● The problem
If a line in the material below has the string "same", copy it out.

● Given entries

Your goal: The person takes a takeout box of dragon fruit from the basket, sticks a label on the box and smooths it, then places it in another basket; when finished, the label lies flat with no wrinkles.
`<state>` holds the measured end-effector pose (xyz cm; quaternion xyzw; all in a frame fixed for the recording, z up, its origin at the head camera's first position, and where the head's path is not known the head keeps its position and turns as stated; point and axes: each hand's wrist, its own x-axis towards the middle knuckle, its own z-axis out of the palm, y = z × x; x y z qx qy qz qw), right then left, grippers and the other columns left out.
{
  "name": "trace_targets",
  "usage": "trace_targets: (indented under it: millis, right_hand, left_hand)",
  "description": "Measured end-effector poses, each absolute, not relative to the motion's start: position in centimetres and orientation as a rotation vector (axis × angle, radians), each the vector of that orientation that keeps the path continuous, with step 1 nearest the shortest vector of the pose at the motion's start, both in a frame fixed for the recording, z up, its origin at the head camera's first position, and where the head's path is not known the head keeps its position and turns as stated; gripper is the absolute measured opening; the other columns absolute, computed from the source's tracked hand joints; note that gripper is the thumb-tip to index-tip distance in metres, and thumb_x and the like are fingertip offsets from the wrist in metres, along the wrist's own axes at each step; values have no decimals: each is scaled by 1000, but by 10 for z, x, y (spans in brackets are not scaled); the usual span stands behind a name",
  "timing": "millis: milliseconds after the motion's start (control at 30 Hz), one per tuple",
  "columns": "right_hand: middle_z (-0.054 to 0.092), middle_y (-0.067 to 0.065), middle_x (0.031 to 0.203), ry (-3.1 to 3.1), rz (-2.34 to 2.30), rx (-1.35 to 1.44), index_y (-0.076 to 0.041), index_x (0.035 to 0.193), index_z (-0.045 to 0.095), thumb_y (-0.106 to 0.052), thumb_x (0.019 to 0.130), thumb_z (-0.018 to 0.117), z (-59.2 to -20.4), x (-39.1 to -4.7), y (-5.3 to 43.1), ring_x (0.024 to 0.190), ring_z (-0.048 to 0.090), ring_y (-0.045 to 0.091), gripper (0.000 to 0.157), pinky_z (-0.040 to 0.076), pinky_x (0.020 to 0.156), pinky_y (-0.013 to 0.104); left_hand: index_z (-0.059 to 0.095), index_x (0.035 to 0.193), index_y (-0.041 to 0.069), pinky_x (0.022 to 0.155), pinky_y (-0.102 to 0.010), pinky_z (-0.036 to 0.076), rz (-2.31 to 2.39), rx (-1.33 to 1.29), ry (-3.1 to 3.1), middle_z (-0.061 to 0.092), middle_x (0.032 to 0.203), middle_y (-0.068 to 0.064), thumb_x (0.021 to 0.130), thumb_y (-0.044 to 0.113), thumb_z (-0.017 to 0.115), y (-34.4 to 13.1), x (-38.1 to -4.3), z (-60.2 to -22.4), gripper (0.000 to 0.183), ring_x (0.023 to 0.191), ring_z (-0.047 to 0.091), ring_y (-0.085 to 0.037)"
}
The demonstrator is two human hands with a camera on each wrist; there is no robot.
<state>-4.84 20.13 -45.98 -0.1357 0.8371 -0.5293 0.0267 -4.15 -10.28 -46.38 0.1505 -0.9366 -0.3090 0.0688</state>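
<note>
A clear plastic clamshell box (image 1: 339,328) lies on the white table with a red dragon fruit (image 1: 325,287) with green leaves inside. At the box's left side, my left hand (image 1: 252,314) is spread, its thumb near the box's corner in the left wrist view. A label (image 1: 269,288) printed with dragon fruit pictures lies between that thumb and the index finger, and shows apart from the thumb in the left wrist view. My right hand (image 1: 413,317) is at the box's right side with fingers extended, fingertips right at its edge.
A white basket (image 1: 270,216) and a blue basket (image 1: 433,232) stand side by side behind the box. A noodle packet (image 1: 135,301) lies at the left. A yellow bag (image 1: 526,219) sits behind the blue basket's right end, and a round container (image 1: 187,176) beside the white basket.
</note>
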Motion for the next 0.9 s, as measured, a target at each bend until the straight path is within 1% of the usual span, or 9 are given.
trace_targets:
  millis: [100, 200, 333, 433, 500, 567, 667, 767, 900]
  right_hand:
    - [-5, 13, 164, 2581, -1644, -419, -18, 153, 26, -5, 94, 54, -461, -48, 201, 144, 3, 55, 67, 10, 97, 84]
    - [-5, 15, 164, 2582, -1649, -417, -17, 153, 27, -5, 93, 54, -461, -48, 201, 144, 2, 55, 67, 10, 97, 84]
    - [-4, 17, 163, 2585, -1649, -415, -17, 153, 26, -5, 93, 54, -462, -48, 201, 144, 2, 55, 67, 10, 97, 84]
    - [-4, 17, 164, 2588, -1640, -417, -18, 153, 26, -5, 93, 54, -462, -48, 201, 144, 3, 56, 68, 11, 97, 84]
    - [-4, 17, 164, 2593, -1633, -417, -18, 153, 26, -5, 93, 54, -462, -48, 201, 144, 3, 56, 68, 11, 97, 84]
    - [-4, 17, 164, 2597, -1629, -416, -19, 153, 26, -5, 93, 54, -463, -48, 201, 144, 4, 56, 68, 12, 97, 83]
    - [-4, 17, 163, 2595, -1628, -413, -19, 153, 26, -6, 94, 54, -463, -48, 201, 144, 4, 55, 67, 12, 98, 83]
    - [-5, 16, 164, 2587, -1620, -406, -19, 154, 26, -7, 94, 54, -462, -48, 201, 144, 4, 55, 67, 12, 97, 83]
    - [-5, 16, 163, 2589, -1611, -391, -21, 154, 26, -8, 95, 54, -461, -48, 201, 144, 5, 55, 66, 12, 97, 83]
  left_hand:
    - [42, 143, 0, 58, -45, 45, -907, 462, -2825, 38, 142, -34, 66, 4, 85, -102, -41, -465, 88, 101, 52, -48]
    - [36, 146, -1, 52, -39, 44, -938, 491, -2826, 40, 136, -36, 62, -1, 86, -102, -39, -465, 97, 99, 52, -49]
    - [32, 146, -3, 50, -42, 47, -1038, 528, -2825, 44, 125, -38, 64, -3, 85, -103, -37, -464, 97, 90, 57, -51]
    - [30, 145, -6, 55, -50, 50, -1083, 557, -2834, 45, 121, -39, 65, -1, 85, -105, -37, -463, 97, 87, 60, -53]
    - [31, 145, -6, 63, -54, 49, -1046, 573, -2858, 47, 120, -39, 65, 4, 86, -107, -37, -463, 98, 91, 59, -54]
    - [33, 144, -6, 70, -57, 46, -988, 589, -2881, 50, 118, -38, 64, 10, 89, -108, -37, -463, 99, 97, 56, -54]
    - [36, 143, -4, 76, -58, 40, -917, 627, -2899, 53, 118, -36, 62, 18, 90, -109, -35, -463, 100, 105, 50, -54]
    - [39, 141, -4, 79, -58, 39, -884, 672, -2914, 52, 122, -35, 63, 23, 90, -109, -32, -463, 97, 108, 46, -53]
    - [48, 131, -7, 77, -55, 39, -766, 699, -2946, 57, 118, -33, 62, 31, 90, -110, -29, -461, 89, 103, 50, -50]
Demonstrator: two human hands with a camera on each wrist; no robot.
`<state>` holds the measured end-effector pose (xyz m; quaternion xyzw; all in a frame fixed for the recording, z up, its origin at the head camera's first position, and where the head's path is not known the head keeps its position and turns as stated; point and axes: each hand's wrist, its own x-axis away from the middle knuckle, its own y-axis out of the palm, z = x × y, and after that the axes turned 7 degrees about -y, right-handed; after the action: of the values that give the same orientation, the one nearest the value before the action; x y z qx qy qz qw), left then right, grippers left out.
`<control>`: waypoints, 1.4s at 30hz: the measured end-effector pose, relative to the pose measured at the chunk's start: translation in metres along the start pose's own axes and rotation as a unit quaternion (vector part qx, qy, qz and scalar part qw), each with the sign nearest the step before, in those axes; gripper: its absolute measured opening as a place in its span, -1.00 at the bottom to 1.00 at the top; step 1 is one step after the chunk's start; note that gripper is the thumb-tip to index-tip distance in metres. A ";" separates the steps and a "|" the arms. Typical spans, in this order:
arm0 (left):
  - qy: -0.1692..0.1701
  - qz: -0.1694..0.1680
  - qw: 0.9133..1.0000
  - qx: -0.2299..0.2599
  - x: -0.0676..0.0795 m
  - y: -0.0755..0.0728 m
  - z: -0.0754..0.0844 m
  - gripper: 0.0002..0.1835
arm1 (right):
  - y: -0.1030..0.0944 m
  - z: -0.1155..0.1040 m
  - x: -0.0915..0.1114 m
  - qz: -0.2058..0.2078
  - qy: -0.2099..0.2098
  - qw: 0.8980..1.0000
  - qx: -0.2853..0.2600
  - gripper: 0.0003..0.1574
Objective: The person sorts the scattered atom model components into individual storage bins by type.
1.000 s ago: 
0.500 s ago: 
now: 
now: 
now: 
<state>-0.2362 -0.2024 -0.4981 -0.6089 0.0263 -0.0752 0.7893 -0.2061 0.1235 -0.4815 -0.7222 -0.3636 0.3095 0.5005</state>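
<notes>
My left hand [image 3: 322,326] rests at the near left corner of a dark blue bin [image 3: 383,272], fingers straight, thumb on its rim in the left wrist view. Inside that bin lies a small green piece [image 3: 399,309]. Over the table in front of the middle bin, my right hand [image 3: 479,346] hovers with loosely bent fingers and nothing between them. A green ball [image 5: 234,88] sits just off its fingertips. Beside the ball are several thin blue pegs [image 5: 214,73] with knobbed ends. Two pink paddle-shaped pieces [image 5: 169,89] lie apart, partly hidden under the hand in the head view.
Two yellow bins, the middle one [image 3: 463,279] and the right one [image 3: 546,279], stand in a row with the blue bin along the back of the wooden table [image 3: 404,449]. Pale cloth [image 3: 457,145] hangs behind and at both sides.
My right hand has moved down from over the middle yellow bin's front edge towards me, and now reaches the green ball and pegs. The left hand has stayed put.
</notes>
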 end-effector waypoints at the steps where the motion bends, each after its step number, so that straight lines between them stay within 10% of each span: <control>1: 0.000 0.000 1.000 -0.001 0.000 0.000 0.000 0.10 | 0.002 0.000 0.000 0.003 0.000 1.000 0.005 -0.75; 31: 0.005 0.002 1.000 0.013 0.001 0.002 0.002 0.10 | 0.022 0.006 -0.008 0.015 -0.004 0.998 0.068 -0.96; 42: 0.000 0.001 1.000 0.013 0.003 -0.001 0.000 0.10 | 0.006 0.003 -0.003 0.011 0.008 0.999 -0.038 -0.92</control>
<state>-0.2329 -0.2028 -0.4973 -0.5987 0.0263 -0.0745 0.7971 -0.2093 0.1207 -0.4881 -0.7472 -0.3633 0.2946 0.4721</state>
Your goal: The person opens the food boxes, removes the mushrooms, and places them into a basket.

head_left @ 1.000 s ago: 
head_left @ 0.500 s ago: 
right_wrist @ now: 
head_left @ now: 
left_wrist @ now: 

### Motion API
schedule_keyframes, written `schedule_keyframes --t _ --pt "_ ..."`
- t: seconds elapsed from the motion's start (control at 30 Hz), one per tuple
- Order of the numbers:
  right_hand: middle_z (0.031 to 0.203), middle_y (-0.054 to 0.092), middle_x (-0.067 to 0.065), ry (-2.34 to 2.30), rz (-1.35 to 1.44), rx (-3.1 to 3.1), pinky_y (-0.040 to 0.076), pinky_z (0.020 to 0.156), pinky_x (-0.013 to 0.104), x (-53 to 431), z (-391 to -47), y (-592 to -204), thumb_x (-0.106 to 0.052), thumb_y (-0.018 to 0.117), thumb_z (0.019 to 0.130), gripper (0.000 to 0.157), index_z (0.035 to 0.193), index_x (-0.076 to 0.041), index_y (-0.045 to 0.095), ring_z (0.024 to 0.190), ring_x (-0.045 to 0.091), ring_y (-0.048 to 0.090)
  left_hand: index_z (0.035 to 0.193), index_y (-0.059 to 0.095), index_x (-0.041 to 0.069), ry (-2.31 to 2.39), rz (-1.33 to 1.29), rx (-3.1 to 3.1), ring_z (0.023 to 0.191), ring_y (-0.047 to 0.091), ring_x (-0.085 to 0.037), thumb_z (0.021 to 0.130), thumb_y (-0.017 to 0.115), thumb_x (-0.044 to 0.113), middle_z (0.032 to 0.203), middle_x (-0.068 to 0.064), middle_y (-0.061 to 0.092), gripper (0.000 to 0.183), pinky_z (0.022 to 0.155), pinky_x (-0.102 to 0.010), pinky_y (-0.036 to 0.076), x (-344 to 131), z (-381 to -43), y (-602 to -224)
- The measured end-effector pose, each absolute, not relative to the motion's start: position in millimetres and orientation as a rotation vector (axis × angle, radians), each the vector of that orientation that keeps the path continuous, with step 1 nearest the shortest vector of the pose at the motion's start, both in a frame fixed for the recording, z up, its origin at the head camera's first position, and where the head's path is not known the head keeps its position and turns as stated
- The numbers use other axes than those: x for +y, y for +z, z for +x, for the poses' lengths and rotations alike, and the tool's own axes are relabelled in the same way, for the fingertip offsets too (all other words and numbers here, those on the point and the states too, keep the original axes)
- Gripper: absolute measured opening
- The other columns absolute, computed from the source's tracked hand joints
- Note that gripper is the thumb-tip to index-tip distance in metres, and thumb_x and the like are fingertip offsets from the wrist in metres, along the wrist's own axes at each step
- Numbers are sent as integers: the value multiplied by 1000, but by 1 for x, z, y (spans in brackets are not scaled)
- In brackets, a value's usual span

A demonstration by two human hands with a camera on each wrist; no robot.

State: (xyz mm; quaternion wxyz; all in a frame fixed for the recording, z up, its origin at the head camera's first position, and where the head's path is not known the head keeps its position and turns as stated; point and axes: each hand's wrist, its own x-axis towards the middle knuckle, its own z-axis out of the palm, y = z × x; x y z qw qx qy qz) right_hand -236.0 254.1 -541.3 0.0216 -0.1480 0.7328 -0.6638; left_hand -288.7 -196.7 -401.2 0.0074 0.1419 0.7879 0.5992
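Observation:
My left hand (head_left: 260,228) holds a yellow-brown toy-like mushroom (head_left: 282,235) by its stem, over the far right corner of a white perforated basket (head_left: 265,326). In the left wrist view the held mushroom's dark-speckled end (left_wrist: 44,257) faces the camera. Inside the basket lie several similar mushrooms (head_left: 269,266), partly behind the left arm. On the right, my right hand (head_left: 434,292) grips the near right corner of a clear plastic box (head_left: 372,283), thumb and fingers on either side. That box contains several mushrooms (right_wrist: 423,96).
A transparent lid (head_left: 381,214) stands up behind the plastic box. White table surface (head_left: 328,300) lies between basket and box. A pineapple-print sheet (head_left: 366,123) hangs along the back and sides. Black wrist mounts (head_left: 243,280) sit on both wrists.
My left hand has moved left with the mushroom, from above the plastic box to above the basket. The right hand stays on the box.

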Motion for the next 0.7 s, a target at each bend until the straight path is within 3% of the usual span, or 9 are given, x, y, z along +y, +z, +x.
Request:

● Solution to this task
`<state>` holds the measured end-effector pose (xyz m; quaternion xyzw; all in a frame fixed for the recording, z up, its origin at the head camera's first position, and where the head's path is not known the head keeps its position and turns as stated; point and axes: each hand's wrist, its own x-axis away from the middle knuckle, its own y-axis out of the palm, z = x × y, and after that the axes turned 7 degrees about -y, right-handed; after the action: of the values that give the same orientation, the one nearest the value before the action; x y z qx qy qz qw), left then right, grippers left out.
- The numbers use other axes than those: x for +y, y for +z, z for +x, for the poses' lengths and rotations alike, and the tool's own axes are relabelled in the same way, for the fingertip offsets too (all other words and numbers here, those on the point and the states too, keep the original axes)

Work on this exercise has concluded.